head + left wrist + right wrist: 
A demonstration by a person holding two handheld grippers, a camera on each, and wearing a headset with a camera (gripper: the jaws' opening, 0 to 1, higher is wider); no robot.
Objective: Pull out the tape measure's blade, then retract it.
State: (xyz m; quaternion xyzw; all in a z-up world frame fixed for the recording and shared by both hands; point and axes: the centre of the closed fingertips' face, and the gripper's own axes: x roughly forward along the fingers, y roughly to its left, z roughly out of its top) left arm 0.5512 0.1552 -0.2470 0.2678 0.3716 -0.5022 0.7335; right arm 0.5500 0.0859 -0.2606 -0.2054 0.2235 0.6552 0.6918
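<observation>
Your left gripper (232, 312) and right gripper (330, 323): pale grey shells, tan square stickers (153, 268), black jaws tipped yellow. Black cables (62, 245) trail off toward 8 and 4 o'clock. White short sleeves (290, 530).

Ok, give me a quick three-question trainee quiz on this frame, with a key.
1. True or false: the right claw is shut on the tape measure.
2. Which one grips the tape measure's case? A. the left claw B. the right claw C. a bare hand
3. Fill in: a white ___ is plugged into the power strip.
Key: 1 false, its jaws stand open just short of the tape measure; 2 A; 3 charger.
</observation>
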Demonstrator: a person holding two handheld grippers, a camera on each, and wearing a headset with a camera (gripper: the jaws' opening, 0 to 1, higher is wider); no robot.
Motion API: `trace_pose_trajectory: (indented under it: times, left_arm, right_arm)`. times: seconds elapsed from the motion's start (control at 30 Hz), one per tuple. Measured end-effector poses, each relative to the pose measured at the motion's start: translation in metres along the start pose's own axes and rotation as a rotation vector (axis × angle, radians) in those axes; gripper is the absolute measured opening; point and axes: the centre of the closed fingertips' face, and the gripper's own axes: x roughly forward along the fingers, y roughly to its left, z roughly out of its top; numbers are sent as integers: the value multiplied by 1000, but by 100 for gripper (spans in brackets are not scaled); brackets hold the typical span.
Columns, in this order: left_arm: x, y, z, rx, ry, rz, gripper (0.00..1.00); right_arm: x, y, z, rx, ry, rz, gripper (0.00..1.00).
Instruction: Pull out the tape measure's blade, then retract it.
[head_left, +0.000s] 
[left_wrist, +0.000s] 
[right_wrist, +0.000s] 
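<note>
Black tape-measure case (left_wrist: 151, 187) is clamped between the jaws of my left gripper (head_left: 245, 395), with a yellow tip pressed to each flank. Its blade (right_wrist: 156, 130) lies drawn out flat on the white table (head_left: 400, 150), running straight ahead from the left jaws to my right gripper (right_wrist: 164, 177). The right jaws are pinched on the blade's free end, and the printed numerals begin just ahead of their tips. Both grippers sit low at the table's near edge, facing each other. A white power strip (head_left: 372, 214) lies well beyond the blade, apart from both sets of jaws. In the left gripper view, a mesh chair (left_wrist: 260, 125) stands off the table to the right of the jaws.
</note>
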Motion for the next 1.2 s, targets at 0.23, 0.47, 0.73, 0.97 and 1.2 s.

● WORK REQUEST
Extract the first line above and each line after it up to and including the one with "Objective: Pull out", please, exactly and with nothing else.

● RESPONSE BELOW
head + left wrist + right wrist: 
A demonstration by a person holding two handheld grippers, a camera on each, and wearing a headset with a camera (gripper: the jaws' opening, 0 to 1, higher is wider); no robot.
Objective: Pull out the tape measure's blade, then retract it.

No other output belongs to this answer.